INSTRUCTIONS FOR THE TASK: Copies of all lines containing the string "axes" are needed from the data below.

[Opening COLLECTED MATERIAL section]

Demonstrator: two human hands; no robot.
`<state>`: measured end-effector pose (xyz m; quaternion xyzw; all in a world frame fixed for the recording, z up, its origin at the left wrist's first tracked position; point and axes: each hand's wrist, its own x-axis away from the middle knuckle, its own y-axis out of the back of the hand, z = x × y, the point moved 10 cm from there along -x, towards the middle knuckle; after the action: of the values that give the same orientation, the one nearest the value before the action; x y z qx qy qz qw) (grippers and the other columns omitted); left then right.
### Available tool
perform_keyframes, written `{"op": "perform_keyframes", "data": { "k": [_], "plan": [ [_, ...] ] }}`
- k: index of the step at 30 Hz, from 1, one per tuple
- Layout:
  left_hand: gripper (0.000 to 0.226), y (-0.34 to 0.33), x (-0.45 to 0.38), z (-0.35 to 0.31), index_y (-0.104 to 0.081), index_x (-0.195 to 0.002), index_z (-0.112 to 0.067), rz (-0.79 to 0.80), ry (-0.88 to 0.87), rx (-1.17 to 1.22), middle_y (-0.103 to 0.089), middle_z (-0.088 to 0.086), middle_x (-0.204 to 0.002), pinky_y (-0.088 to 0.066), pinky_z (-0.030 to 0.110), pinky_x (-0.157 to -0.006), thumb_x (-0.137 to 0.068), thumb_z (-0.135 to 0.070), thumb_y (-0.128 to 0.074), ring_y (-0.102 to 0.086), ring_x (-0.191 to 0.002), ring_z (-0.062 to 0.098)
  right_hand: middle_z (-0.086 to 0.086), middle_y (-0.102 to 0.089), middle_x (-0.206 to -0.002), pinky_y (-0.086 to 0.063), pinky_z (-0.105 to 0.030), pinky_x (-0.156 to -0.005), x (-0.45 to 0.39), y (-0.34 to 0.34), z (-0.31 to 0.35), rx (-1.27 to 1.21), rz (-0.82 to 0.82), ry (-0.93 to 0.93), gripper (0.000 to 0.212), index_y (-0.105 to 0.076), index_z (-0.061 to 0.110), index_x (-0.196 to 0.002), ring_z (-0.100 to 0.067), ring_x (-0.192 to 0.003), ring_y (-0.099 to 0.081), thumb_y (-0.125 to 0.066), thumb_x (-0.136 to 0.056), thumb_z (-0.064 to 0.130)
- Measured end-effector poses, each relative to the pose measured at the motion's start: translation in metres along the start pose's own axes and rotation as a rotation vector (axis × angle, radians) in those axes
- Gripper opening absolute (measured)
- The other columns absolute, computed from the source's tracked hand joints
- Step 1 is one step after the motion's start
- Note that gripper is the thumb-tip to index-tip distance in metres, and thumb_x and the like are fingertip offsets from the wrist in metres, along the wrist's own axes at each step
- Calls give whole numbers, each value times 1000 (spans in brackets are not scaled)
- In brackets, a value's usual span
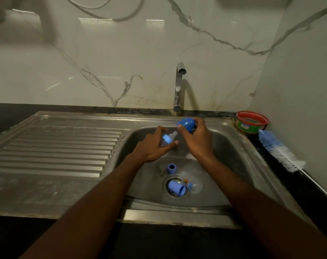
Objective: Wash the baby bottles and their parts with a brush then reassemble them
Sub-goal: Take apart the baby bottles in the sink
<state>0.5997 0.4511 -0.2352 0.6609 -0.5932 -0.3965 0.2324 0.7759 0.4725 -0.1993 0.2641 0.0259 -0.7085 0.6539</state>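
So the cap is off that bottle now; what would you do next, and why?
Probably set the blue cap from the right hand down in the sink, then unscrew the collar. The left hand holds the bottle with its teat on, and the brush lies untouched on the counter.

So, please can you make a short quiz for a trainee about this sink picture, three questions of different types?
1. True or false: the left hand holds a baby bottle whose teat is still mounted.
2. Multiple choice: where does the bottle brush lie? A) in the sink basin B) on the counter to the right of the sink C) on the draining board
3. Fill in: the right hand grips a blue ____.

Key: 1 true; 2 B; 3 cap.
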Motion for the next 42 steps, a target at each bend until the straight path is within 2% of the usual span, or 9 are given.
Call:
{"op": "perform_keyframes", "data": {
  "k": [6,12,16,19,22,29,34,40,42],
  "plan": [
    [27,-15,-6,20,-51,-103,-25,104,48,-97,-64,4,-96,-42,25,-72,-101,-52,-51,-53,-75,6,-5,-61,-120,-49,-33,-85,13,-20,-67,829,588,-104,53,-57,16,-124,-18,-102,-57,-83,-80,32],
    [36,-7,-8,12,-58,-109,-22,38,11,-49,-57,-8,-95,-34,11,-65,-89,-49,-71,-52,-75,-1,-9,-56,-136,-43,-29,-87,7,-28,-71,760,584,-112,70,-51,14,-138,-21,-115,-56,-83,-80,39],
    [44,3,-7,6,-66,-115,-19,-6,5,232,-70,-8,-107,-53,20,-84,-82,-44,-81,-66,-96,7,-3,-44,-153,-41,-35,-108,14,-42,-64,551,754,-63,109,-35,21,-153,-22,-136,-47,-90,-63,51],
    [41,2,-3,-12,-64,-124,-20,56,-42,582,-72,-4,-115,-57,29,-94,-89,-35,-77,-69,-107,9,9,-59,-132,-48,-22,-93,21,-48,-56,308,805,-70,81,-50,30,-131,-7,-118,-58,-89,-64,53],
    [47,-4,-1,-24,-59,-132,-20,115,-81,683,-71,-4,-121,-57,26,-93,-88,-27,-77,-68,-111,9,14,-67,-115,-54,-26,-93,15,-41,-54,90,655,-97,57,-57,33,-121,-5,-109,-65,-87,-73,43],
    [39,5,11,-37,-62,-130,-19,106,-327,167,-68,-6,-115,-57,21,-85,-95,-35,-69,-66,-101,3,11,-64,-109,-57,-33,-85,14,-28,-57,246,700,-23,50,-60,40,-110,-8,-99,-64,-78,-64,48],
    [25,6,15,-52,-63,-109,-11,20,-417,19,-64,1,-94,-51,26,-71,-108,-27,-45,-60,-80,9,-5,-67,-110,-63,-34,-67,20,-31,-54,59,748,-142,31,-59,28,-112,-20,-89,-75,-76,-87,31],
    [31,25,10,-37,-62,-87,-12,-268,-229,-85,-64,7,-76,-53,48,-70,-106,-24,-41,-61,-67,21,-1,-70,-104,-63,-34,-68,38,-34,-8,124,711,119,45,-58,14,-120,-14,-87,-74,-81,-85,32],
    [31,17,3,-23,-64,-94,-9,-193,-79,-205,-67,10,-85,-54,45,-72,-105,-29,-44,-65,-76,24,0,-66,-113,-59,-32,-78,39,-31,12,292,658,332,52,-57,15,-121,-11,-94,-67,-85,-80,33]
  ]
}}
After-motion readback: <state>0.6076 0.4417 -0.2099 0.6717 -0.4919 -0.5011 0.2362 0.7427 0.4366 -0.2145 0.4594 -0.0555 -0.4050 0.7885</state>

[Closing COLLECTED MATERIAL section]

ANSWER TO THIS PROBLEM:
`<state>`: measured end-effector pose (xyz m; quaternion xyzw; all in a world frame fixed for the recording, z up, its origin at the left wrist's first tracked position; point and axes: each hand's wrist, its own x-axis away from the middle knuckle, its own y-axis out of the back of the hand, z = x × y, the point moved 10 cm from there along -x, towards the middle knuckle; after the action: of the values that give the same orientation, the one nearest the value before the action; x y z qx qy qz qw) (grippers and the other columns omitted); left then right.
- Measured end-effector poses, each relative to the pose measured at the motion's start: translation in metres along the start pose's own axes and rotation as a rotation vector (axis × angle, radians) in those axes
- Note that gripper is the thumb-tip to index-tip distance in metres, and thumb_x and the like are fingertip offsets from the wrist in metres, along the wrist's own axes at each step

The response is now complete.